- Problem details -
Where the line with "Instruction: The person" appears below, start writing out lines exactly, and finish with the line with "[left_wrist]", which is included; write out nothing else.

- Raw data -

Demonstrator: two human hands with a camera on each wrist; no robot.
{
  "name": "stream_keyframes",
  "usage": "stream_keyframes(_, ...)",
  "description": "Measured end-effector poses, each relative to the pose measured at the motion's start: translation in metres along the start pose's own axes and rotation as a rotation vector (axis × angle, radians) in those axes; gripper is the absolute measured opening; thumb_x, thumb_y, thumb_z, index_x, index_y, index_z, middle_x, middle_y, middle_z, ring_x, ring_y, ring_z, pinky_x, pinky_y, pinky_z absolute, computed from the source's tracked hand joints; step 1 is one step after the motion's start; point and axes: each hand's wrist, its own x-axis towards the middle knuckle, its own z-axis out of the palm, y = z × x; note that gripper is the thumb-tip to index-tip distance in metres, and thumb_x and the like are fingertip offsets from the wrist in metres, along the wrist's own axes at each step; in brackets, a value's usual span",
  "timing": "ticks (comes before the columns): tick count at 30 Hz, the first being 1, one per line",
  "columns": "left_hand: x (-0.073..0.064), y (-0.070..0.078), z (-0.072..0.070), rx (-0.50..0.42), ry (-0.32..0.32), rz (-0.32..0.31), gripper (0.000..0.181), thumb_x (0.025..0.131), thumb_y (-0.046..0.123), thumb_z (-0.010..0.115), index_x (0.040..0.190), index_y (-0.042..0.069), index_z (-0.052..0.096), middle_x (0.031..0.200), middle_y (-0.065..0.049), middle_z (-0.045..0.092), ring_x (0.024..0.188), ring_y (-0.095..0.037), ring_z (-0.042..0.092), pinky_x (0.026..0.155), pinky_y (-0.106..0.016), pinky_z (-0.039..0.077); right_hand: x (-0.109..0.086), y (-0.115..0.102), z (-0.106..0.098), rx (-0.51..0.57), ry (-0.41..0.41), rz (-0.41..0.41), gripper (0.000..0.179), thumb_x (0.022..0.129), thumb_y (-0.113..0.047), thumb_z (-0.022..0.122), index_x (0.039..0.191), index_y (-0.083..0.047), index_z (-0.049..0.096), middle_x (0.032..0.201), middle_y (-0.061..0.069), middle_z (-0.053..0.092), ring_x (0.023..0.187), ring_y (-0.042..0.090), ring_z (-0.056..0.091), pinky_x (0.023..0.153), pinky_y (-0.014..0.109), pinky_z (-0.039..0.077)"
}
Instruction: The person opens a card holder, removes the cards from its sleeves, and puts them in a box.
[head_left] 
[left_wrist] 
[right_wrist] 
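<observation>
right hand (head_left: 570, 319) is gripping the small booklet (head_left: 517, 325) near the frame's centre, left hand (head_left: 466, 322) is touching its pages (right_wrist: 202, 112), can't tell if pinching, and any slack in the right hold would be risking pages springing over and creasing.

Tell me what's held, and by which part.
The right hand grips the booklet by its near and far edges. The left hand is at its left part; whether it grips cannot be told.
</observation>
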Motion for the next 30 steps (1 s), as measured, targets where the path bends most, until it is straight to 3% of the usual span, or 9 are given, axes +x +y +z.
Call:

- Response to the exercise -
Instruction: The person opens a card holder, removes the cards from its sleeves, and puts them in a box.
[head_left] 
[left_wrist] 

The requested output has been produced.